Please take the lines from the one holding "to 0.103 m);" through the one holding "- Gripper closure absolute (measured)" in the data below and copy them exactly.

** INPUT follows **

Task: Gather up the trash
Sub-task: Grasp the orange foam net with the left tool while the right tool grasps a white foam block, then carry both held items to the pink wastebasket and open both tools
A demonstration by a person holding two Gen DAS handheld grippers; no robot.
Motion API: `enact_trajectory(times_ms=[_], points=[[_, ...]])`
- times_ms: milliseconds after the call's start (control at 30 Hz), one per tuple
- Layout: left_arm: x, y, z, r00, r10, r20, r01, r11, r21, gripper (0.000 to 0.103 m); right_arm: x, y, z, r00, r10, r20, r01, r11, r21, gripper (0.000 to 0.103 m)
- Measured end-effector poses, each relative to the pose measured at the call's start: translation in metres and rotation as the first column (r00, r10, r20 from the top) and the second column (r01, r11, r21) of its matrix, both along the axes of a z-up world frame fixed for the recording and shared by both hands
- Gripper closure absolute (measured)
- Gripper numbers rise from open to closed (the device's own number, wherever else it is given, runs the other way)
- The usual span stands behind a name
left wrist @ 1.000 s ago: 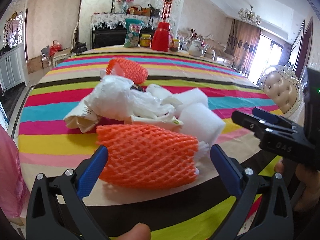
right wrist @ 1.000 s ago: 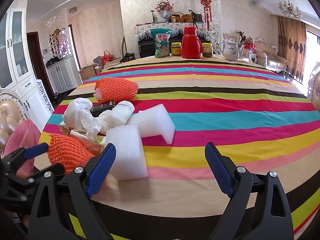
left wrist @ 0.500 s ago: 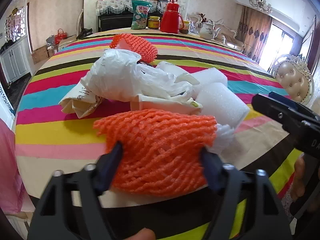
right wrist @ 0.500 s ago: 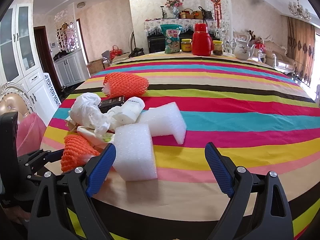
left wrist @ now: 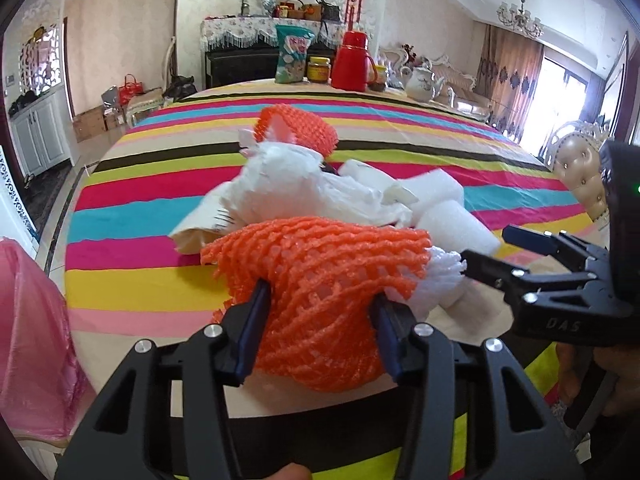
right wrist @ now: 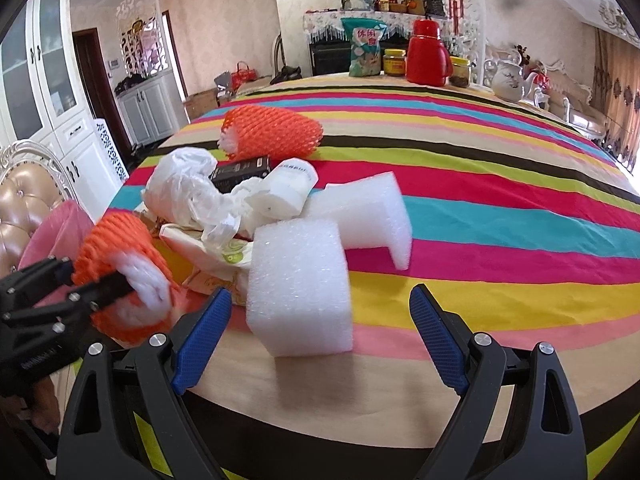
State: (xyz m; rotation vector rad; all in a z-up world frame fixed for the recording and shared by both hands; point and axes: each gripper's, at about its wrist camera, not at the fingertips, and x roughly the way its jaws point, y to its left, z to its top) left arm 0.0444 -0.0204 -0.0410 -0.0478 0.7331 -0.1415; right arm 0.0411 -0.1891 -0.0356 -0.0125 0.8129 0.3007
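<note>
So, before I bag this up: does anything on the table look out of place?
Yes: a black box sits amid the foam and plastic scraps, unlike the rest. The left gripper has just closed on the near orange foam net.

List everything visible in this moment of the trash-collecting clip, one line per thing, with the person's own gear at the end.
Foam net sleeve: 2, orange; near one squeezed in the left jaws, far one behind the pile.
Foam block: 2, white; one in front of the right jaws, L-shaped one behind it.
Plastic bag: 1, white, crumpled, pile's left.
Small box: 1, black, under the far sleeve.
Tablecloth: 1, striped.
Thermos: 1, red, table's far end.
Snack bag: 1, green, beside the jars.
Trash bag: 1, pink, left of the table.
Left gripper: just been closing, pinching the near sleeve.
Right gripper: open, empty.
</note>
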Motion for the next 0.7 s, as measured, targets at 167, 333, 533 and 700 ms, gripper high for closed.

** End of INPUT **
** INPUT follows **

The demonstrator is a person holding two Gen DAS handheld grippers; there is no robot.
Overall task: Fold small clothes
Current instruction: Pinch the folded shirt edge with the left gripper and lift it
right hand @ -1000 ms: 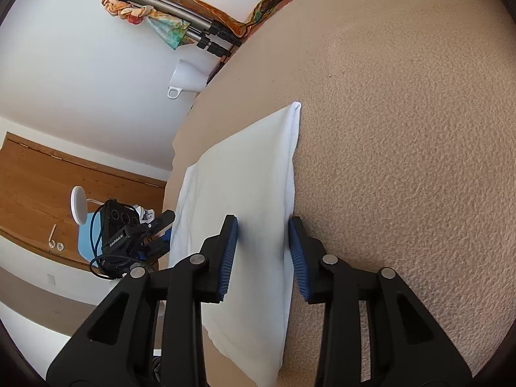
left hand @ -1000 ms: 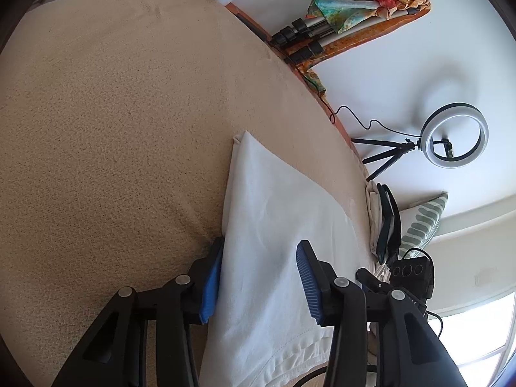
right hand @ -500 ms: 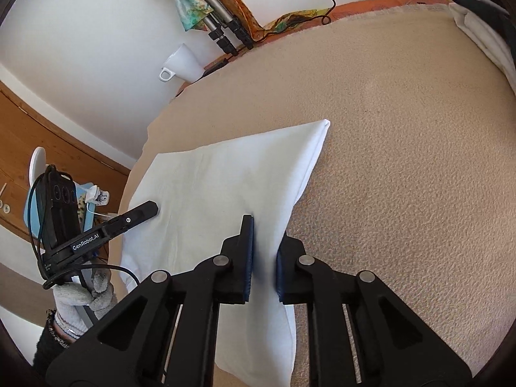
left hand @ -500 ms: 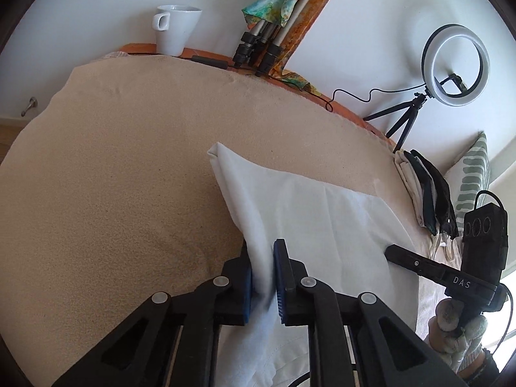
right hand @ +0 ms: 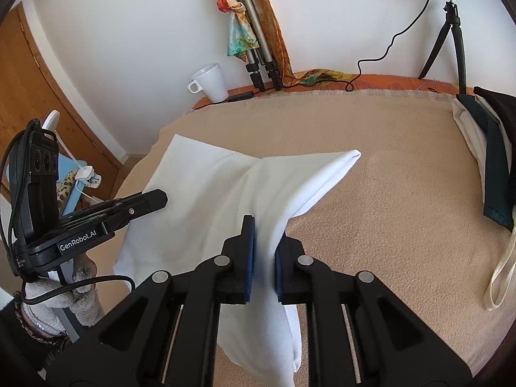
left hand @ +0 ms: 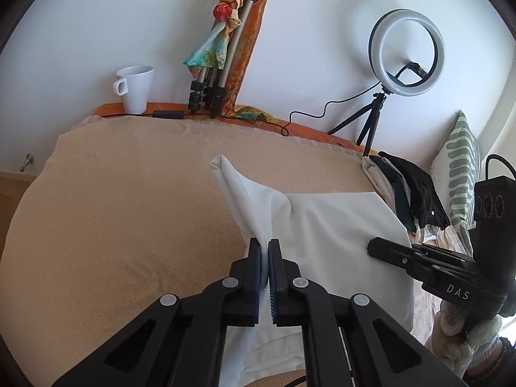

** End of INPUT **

■ WRITTEN SOLUTION:
- Layout: left_arm: x, y, z, r00, r10, r20, r01, r11, r21, gripper (0.000 to 0.103 m); right_arm: x, y, z, r00, r10, r20, r01, r11, r21, gripper (0.000 to 0.103 m)
- Measured end-effector poses, each relative to the pose measured at the call's start: translation in metres and rotation as the first column (r00, r10, r20 from the top) and the second column (r01, r11, r21) of its matrix, both along the axes of a z-up world frame fixed for the recording and shared by both hands
- Gripper closure absolute (measured)

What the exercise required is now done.